**WHAT YOU ARE ASKED TO DO**
From the data below, retype exactly the lines starting with the one that contains "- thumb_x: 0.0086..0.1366" and ending with the one that contains "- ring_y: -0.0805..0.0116", both included.

**PROVIDED DATA**
====

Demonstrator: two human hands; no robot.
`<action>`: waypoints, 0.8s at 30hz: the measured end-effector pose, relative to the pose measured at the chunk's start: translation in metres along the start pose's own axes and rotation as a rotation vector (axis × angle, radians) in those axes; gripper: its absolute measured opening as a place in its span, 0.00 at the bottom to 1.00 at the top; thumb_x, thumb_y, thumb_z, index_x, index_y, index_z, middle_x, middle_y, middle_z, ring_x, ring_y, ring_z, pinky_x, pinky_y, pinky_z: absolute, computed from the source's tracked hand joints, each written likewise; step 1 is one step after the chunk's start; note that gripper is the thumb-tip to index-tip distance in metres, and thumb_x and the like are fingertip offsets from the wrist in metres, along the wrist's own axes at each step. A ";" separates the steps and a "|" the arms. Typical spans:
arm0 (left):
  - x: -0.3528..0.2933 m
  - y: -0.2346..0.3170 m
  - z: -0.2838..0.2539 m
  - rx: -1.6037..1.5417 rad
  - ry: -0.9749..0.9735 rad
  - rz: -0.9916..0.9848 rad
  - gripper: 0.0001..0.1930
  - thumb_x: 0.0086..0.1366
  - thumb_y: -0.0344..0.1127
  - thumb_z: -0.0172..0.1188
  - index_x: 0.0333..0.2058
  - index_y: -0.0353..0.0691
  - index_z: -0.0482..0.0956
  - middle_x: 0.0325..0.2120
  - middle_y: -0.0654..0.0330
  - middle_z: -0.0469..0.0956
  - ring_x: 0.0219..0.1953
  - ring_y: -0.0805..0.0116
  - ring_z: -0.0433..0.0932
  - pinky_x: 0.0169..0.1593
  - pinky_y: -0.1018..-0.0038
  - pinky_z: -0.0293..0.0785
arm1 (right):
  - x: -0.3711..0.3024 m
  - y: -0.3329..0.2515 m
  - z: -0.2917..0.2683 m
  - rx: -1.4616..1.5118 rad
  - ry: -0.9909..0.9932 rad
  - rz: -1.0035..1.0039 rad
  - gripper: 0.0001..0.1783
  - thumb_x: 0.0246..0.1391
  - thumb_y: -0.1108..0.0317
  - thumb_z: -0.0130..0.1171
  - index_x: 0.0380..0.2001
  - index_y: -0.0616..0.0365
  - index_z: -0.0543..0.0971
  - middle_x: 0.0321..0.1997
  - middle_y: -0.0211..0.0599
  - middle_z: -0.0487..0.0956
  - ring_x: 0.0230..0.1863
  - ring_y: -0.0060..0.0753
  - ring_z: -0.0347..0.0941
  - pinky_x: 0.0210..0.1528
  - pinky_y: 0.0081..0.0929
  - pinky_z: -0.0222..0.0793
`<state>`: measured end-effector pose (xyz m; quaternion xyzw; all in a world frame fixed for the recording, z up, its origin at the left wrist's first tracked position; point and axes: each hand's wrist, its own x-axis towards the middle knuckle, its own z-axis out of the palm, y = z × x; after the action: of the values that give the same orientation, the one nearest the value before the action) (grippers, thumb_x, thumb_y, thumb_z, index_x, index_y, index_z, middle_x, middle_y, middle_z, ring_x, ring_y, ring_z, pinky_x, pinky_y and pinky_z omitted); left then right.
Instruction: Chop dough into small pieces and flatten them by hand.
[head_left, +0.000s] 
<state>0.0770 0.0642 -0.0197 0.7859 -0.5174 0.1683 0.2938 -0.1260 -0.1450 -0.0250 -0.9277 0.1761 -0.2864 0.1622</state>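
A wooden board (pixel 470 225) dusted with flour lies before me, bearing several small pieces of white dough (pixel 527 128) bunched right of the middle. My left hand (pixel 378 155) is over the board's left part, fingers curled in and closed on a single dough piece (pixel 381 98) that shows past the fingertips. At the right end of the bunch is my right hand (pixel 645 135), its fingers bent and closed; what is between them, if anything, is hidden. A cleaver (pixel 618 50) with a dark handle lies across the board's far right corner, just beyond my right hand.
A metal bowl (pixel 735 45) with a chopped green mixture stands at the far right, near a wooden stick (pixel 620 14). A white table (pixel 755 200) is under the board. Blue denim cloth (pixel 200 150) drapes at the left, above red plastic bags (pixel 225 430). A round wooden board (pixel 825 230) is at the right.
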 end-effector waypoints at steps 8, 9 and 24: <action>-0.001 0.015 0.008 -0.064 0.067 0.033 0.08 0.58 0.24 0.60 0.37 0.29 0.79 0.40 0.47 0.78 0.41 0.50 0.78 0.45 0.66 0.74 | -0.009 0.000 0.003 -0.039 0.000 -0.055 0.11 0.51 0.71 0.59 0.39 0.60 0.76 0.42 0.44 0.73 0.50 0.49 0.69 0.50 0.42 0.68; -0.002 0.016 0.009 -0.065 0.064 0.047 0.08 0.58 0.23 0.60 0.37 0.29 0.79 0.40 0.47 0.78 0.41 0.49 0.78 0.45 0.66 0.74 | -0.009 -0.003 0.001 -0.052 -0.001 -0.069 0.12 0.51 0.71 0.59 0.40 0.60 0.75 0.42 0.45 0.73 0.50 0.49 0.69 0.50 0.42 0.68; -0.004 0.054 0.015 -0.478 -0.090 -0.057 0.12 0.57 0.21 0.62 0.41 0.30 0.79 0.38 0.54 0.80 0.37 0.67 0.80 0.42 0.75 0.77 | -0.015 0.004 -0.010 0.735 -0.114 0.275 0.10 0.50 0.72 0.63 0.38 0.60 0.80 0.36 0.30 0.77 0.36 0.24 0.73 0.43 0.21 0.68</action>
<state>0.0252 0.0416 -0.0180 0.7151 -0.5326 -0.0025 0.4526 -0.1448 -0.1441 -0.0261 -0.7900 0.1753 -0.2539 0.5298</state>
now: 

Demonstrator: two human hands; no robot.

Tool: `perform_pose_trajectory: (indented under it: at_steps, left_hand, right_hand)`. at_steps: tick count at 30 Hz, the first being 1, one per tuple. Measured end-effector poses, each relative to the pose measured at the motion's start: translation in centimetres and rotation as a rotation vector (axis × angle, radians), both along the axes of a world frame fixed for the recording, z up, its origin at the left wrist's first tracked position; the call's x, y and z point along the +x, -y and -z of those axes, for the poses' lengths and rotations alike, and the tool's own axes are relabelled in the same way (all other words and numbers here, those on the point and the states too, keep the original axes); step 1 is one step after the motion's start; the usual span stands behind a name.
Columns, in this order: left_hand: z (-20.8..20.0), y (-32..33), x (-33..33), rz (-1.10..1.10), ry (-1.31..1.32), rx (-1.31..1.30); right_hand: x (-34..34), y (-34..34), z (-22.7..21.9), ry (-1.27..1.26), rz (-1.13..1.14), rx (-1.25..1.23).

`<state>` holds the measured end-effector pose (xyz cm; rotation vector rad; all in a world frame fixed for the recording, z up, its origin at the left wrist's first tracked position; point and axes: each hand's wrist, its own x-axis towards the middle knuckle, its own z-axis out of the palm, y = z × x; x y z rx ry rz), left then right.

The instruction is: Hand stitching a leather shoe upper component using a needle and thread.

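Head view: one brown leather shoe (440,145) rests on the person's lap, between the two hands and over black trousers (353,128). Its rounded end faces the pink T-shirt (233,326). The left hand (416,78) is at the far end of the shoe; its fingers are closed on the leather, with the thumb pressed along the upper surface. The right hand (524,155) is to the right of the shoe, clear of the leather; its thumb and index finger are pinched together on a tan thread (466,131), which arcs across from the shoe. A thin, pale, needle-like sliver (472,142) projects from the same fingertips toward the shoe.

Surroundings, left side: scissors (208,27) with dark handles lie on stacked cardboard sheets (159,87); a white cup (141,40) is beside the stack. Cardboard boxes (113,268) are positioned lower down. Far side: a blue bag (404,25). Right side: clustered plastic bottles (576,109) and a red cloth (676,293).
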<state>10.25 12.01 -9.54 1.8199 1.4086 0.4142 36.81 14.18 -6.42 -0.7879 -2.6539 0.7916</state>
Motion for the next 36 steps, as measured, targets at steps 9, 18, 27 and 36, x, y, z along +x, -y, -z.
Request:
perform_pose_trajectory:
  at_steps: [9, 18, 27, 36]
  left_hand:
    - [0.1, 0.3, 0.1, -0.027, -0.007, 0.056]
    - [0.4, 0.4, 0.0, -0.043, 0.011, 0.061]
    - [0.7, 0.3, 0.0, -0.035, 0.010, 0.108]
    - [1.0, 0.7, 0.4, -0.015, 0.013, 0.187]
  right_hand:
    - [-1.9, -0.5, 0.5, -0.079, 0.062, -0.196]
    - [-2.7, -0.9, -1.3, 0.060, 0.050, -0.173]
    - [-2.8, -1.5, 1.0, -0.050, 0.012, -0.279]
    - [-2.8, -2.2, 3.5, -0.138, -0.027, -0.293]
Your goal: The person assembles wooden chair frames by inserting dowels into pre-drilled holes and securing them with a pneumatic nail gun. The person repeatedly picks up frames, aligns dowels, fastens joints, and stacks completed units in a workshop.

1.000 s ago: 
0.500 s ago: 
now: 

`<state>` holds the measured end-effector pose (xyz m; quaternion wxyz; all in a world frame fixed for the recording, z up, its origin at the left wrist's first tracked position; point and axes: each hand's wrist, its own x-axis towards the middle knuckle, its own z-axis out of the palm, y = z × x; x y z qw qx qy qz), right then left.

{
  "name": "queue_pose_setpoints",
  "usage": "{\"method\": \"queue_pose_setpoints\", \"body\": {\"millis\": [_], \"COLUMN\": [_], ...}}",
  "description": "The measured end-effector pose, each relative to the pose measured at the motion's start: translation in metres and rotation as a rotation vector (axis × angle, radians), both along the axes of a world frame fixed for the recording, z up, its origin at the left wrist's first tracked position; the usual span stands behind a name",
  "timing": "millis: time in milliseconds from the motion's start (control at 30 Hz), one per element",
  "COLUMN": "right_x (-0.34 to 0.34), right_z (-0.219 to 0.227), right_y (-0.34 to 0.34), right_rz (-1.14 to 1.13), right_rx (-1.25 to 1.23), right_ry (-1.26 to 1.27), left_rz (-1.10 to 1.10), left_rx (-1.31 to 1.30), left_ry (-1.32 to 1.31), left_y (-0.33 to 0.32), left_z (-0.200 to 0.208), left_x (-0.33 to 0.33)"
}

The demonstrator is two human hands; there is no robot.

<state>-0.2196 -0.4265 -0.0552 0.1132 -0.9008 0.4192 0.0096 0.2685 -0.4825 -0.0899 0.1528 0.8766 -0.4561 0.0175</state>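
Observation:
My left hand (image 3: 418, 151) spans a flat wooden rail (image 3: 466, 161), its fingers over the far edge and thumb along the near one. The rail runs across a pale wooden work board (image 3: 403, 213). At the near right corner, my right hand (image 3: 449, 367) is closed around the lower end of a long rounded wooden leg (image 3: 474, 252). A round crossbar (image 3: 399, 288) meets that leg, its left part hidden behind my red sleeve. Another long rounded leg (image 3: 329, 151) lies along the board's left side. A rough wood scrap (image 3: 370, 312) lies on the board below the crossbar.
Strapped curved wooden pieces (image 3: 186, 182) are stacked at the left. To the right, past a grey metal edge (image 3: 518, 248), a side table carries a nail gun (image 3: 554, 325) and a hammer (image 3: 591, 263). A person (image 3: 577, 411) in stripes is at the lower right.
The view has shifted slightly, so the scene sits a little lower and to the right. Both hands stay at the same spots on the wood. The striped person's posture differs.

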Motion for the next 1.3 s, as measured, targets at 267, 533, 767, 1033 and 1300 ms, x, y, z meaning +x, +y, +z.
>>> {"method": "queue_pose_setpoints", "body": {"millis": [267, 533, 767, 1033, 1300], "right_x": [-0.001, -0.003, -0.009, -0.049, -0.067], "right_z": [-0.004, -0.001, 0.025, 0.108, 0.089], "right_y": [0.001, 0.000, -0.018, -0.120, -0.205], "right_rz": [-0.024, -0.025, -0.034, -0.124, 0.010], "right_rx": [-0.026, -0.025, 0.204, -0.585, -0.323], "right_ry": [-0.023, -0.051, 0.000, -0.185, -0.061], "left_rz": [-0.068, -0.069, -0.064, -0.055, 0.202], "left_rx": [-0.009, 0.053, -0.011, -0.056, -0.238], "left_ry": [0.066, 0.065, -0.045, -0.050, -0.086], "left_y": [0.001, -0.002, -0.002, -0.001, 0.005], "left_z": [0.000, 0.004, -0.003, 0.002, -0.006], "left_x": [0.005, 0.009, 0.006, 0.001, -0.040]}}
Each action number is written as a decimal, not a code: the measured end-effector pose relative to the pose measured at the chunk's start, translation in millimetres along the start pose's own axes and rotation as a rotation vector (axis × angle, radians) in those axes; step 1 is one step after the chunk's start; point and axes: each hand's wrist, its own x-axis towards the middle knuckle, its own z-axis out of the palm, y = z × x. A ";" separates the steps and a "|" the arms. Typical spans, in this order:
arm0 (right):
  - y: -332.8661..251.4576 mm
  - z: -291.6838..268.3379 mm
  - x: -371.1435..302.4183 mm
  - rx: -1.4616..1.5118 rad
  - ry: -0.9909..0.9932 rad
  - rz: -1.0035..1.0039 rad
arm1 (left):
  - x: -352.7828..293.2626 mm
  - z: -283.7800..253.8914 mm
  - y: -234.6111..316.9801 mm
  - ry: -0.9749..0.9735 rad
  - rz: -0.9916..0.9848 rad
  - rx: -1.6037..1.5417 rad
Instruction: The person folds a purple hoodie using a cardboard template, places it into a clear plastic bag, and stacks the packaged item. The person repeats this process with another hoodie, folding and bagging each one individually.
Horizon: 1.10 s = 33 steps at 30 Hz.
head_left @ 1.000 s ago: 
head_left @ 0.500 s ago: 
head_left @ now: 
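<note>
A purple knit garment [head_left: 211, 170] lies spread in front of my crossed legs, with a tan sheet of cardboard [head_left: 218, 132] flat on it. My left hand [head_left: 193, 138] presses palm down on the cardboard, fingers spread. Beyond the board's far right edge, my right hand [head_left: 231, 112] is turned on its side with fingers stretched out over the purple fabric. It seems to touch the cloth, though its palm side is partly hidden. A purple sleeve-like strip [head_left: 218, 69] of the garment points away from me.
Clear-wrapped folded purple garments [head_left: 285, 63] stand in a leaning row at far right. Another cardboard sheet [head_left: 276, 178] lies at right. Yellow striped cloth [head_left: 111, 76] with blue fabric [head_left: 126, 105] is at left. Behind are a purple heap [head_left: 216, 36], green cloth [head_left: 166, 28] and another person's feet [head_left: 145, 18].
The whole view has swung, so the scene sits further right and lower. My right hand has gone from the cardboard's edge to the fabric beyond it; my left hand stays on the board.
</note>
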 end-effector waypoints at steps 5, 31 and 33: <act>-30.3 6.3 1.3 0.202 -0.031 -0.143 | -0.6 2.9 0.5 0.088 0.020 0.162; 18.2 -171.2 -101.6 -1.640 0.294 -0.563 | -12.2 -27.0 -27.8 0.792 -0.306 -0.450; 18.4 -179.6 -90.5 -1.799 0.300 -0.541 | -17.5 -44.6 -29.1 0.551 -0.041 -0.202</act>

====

**EXERCISE RESPONSE**
  - thumb_x: 0.0086..0.1366
  - thumb_y: -0.0344..0.1127
  - thumb_z: -0.0172..0.1188
  - index_x: 0.0333..0.2058
  - index_y: -0.0353..0.0691
  - index_z: -0.0482..0.0956
  - middle_x: 0.0325..0.2120
  - middle_y: -0.0654..0.0330
  - middle_z: -0.0469..0.0956
  - ring_x: 0.0219..0.1953
  - ring_y: -0.0805..0.0116

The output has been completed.